IWC has been making perpetual calendars since Kurt Klaus engineered the first one in 1985. For forty years, that complication carried a quiet provision until you let the watch run out of its power reserve, at which point correction was required in a sequence to prevent damaging the mechanism. While IWC had already improved that by allowing the user to set the perpetual calendar via the crown many years ago, the ProSet mechanism, which debuted at Watches and Wonders Geneva 2026, removes that provision entirely as the Perpetual Calendar ProSet can be adjusted both forward and backward via a single crown position, making calendar adjustments as simple and intuitive as setting the time.
The IWC Big Pilot's Watch Perpetual Calendar ProSet Le Petit Prince variant—ref. IW339601—, which we reviewed and photographed at the show —pairs this engineering breakthrough with the midnight-blue gradient sunray dial that has defined the Saint-Exupéry editions since 2013, now marking twenty years of IWC's collaboration with the author's estate. And by the way, Le Petit Prince is one of our all-time favorite books, and every adult with an inner child should read it in their lifetime.

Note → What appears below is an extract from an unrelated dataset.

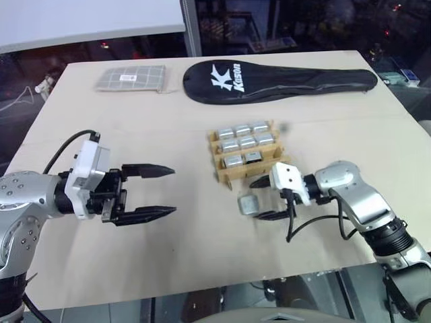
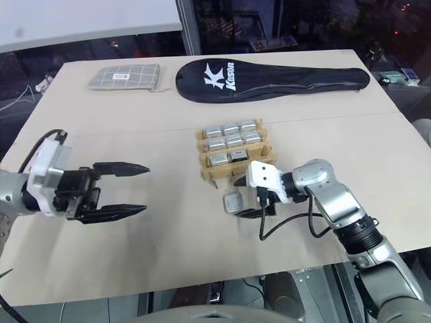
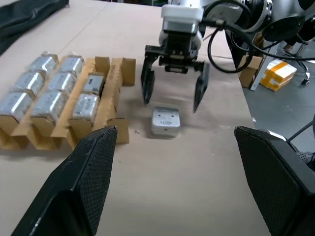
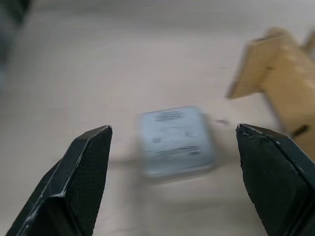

Things to Know About the Watch
The 42.9 mm case is white zirconium oxide ceramic, which is lighter than steel, harder, and highly scratch-resistant. The contrast between the white case and the deep blue gradient dial is sharper and more arresting in person than any press image conveys. The crown and caseback ring are stainless steel, with the screw-down crown maintaining 100-meter water resistance.
The ProSet calendar module is the headline: a fully gear-based architecture protected by five patents that allows both forward and backward corrections through a single crown position, the same position used to set the time. Many of its components require the LIGA process—a high-precision microstructuring technique combining lithography and electroplating—to manufacture at the required tolerances. The result is a perpetual calendar that behaves the way all perpetual calendars should have from the start.
As it is the norm for IWC for a decade, the perpetual calendar displays day of the week, date, month, and moon phase across four subdials, with the four-digit year display between 7 and 8 o'clock—among the most practically useful details on any perpetual calendar dial. The Double Moon display shows the lunar phase simultaneously in both hemispheres, with the re-engineered gear train achieving a deviation of just 1 day over 1,040 years.
The white rubber strap is equipped with the EasX-CHANGE system for tool-free swap.
The Movement
The IWC-manufactured Calibre 82665 integrates the ProSet module into the Big Pilot's proven perpetual calendar architecture. The Pellaton winding system, reinforced with virtually wear-free ceramic components, delivers a 60-hour power reserve. Through the sapphire crystal back of the display case, one can admire ‘The Little Prince’ — Le Petit Prince — on a pink-gold medallion affixed to the oscillating weight.
On the Wrist & Price
The ceramic case delivers immediately on its material promise as the watch is perceptibly lighter than the steel Big Pilot at the same diameter, and the smooth white surface reads as a premium material choice rather than a technical substitute. Under the usual bad lighting at Palexpo, where Watches and Wonders takes place, the blue gradient held its depth convincingly, deepening toward the periphery and drawing attention to the subdial architecture at the center.
Setting the calendar backward—something no traditional perpetual calendar permits without a service visit—worked exactly as described: intuitive, immediate, and without risking damage to the mechanism. This is the most practical perpetual calendar IWC has produced in forty years of building them, dressed in the most recognizable dial the brand has made in the last twenty years.